A Three-pronged Approach to Bringing Machine Learning Models Into Production
Eugene Rudenko, the AI Solution Consultant co-authored this Machine Learning development article with Vitaliy, Data Scientist at NIX United. The piece reveals a three-pronged method to putting ML models into production, as well as a commercial perspective.
Throughout this article, I will explain several ways to deploy machine learning models in production, based on our team experience. It should be noted that the main criteria for choosing these approaches are convenience, speed of operation, and completeness of functionality. In addition, I will describe the bottlenecks we encountered and what solutions we eventually applied.

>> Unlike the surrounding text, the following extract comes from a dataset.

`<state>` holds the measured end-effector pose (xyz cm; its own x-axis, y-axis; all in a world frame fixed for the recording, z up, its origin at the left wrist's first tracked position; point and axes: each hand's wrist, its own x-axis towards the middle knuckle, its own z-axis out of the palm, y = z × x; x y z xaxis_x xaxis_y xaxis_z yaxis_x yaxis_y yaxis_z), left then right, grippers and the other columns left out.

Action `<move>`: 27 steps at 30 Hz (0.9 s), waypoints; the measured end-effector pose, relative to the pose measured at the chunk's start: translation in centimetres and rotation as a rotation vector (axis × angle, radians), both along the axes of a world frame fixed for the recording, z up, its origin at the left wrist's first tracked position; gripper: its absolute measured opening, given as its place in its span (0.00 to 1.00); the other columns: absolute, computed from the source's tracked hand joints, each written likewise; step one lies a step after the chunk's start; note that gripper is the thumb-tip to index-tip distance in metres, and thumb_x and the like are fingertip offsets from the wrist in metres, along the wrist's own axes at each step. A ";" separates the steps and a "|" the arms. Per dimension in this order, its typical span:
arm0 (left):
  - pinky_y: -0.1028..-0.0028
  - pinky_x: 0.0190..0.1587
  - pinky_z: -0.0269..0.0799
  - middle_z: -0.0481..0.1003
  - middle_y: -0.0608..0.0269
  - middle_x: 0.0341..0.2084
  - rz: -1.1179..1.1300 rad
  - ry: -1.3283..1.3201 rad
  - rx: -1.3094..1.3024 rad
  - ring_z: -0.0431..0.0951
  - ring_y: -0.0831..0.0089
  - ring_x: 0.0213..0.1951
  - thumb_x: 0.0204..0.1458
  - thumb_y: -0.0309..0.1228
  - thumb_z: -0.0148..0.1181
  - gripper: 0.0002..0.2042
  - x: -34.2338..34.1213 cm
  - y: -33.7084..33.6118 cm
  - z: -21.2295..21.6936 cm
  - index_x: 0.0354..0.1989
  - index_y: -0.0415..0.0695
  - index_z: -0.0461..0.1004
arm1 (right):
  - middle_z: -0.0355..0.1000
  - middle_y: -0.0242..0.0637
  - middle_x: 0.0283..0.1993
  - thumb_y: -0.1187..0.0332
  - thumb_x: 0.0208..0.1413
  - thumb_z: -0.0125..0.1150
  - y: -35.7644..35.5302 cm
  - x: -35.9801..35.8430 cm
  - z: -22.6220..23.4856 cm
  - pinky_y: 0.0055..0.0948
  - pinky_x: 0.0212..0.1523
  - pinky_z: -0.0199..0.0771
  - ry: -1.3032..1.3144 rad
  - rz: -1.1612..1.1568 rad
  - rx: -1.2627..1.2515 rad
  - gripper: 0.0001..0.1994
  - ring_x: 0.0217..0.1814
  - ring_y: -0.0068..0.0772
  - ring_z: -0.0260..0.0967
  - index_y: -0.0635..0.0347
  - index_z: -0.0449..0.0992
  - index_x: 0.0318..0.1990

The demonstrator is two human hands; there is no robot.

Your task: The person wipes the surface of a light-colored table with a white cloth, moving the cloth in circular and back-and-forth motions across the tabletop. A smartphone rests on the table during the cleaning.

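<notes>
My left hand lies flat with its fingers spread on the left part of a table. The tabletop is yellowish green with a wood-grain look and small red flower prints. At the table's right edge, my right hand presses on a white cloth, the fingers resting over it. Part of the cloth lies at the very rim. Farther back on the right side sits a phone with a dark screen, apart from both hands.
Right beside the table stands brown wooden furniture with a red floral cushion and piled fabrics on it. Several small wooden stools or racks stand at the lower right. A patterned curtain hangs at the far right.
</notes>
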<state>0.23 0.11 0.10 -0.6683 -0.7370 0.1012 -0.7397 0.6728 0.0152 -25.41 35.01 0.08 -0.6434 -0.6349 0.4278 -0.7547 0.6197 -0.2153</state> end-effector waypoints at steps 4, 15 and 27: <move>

Engineers in data science and MLOps will find this article valuable. With this material, you will be able to set up simple, fast, continuous delivery within ML.
In data science, sending ML models to production often remains in the background, as it is the last stage. Before that, data collection, selection of algorithms to solve problems, testing various hypotheses, and maybe experiments need to be done. The first time we see results and the problem has been somewhat solved, we understandably want to cheer “Hurray! Triumph! Victory!”—
However, we must still find a way to make the model work, and not within some Jupyter Notebook, but in a real application with real workloads and real users. Furthermore, the production phase implies two other factors as well. The first is the option to replace the machine learning model with a new one without stopping the application (hot swap). The second is to configure access rights to the model and run several versions of it simultaneously.
In our team’s projects, we have tried many approaches for models created and trained in various ML frameworks. I will focus on the variants that we most often use in practice.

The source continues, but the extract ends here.